» **ASSIGNMENT**
Repeat each line of the data exactly as written.

» **PROVIDED DATA**

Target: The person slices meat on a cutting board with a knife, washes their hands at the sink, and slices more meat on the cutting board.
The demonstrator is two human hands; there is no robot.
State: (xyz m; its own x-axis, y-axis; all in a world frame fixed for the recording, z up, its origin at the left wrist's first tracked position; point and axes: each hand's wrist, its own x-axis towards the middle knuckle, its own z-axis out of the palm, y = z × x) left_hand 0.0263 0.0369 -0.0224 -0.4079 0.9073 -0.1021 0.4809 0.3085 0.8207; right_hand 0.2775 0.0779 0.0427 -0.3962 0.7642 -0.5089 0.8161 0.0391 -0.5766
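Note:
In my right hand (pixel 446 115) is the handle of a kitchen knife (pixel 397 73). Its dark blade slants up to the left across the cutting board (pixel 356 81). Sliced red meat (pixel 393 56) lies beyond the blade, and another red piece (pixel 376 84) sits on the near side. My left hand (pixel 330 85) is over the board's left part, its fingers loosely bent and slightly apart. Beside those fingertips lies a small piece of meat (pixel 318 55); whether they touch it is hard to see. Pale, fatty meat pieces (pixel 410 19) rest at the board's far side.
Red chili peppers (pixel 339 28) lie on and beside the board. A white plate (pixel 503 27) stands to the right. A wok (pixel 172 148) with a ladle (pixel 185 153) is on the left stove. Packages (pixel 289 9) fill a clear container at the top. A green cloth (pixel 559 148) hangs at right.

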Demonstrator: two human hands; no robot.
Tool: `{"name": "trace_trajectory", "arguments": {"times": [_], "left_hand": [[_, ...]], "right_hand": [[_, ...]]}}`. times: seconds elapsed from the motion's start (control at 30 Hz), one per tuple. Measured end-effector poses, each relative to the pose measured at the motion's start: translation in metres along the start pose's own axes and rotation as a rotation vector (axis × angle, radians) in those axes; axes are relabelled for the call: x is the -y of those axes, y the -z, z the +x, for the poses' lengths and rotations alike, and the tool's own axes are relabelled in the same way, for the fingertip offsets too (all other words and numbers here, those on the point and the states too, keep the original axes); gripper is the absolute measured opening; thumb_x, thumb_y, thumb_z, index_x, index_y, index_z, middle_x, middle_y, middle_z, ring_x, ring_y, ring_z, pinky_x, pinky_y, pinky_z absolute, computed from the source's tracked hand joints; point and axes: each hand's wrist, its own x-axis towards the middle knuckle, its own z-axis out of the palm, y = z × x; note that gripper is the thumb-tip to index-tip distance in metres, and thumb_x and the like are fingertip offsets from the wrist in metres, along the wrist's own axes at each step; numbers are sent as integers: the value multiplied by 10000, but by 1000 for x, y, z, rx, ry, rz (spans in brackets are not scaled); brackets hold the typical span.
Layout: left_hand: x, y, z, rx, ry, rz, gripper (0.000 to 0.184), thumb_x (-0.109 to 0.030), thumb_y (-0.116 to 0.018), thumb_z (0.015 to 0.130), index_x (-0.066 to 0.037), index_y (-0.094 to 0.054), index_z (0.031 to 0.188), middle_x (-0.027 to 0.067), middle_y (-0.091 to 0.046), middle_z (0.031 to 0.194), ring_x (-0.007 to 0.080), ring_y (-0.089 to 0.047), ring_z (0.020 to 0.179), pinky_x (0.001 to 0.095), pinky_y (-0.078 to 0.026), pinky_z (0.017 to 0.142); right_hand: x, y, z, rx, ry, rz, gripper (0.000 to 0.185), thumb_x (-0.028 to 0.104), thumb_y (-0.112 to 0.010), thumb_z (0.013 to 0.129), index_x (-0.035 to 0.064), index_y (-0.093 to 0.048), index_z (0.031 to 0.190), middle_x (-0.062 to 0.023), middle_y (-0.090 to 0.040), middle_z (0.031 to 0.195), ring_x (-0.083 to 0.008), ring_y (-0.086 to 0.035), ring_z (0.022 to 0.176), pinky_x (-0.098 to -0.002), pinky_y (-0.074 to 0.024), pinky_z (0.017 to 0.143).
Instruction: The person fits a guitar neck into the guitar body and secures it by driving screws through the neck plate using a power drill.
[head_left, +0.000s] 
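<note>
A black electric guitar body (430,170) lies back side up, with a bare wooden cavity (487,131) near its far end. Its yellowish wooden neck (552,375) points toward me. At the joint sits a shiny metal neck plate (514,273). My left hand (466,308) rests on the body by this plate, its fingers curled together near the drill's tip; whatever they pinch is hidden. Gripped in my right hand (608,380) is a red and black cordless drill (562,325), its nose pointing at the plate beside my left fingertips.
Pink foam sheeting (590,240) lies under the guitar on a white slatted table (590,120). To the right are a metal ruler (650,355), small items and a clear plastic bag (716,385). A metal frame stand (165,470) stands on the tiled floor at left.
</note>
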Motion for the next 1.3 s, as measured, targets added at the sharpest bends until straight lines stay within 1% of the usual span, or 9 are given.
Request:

» **WRITTEN REPLY**
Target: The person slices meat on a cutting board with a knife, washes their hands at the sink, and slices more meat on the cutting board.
The demonstrator is two human hands; there is no robot.
State: (xyz m; its own x-axis, y-axis; all in a world frame fixed for the recording, z up, its origin at the left wrist's first tracked position; point and axes: each hand's wrist, its own x-axis towards the middle knuckle, its own z-axis out of the palm, y = z × x) left_hand 0.0263 0.0369 -0.0224 -0.4079 0.9073 -0.1021 0.4809 0.3085 0.8207; right_hand 0.2775 0.0779 0.0427 -0.3962 0.7642 -0.5089 0.8161 0.0391 -0.5766
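Note:
In my right hand (pixel 446 115) is the handle of a kitchen knife (pixel 397 73). Its dark blade slants up to the left across the cutting board (pixel 356 81). Sliced red meat (pixel 393 56) lies beyond the blade, and another red piece (pixel 376 84) sits on the near side. My left hand (pixel 330 85) is over the board's left part, its fingers loosely bent and slightly apart. Beside those fingertips lies a small piece of meat (pixel 318 55); whether they touch it is hard to see. Pale, fatty meat pieces (pixel 410 19) rest at the board's far side.
Red chili peppers (pixel 339 28) lie on and beside the board. A white plate (pixel 503 27) stands to the right. A wok (pixel 172 148) with a ladle (pixel 185 153) is on the left stove. Packages (pixel 289 9) fill a clear container at the top. A green cloth (pixel 559 148) hangs at right.
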
Demonstrator: two human hands; no robot.
Tool: `{"name": "trace_trajectory", "arguments": {"times": [_], "left_hand": [[_, ...]], "right_hand": [[_, ...]]}}`. times: seconds elapsed from the motion's start (control at 30 Hz), one per tuple. Measured end-effector poses, each relative to the pose measured at the motion's start: translation in metres along the start pose's own axes and rotation as a rotation vector (axis × angle, radians) in those axes; axes are relabelled for the call: x is the -y of those axes, y the -z, z the +x, for the poses' lengths and rotations alike, and the tool's own axes are relabelled in the same way, for the fingertip offsets too (all other words and numbers here, those on the point and the states too, keep the original axes); gripper is the absolute measured opening; thumb_x, thumb_y, thumb_z, index_x, index_y, index_z, middle_x, middle_y, middle_z, ring_x, ring_y, ring_z, pinky_x, pinky_y, pinky_z absolute, computed from the source's tracked hand joints; point and axes: each hand's wrist, its own x-axis towards the middle knuckle, its own z-axis out of the palm, y = z × x; note that gripper is the thumb-tip to index-tip distance in metres, and thumb_x and the like are fingertip offsets from the wrist in metres, along the wrist's own axes at each step; numbers are sent as integers: the value multiplied by 10000, but by 1000 for x, y, z, rx, ry, rz (spans in brackets are not scaled); brackets hold the typical span.
Layout: left_hand: x, y, z, rx, ry, rz, gripper (0.000 to 0.184), thumb_x (-0.109 to 0.030), thumb_y (-0.116 to 0.018), thumb_z (0.015 to 0.130), index_x (-0.066 to 0.037), index_y (-0.094 to 0.054), index_z (0.031 to 0.188), middle_x (-0.027 to 0.067), middle_y (-0.091 to 0.046), middle_z (0.031 to 0.194), ring_x (-0.007 to 0.080), ring_y (-0.089 to 0.047), ring_z (0.020 to 0.179), pinky_x (0.001 to 0.095), pinky_y (-0.078 to 0.026), pinky_z (0.017 to 0.142); right_hand: x, y, z, rx, ry, rz, gripper (0.000 to 0.185), thumb_x (-0.028 to 0.104), thumb_y (-0.112 to 0.010), thumb_z (0.013 to 0.129), index_x (-0.035 to 0.064), index_y (-0.093 to 0.048), index_z (0.031 to 0.190), middle_x (-0.062 to 0.023), middle_y (-0.090 to 0.040), middle_z (0.031 to 0.195), ring_x (-0.083 to 0.008), ring_y (-0.086 to 0.035), ring_z (0.022 to 0.176), pinky_x (-0.098 to -0.002), pinky_y (-0.074 to 0.024), pinky_z (0.017 to 0.143).
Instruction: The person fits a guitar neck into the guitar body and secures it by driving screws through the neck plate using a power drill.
[head_left, +0.000s] 
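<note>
A black electric guitar body (430,170) lies back side up, with a bare wooden cavity (487,131) near its far end. Its yellowish wooden neck (552,375) points toward me. At the joint sits a shiny metal neck plate (514,273). My left hand (466,308) rests on the body by this plate, its fingers curled together near the drill's tip; whatever they pinch is hidden. Gripped in my right hand (608,380) is a red and black cordless drill (562,325), its nose pointing at the plate beside my left fingertips.
Pink foam sheeting (590,240) lies under the guitar on a white slatted table (590,120). To the right are a metal ruler (650,355), small items and a clear plastic bag (716,385). A metal frame stand (165,470) stands on the tiled floor at left.
</note>
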Motion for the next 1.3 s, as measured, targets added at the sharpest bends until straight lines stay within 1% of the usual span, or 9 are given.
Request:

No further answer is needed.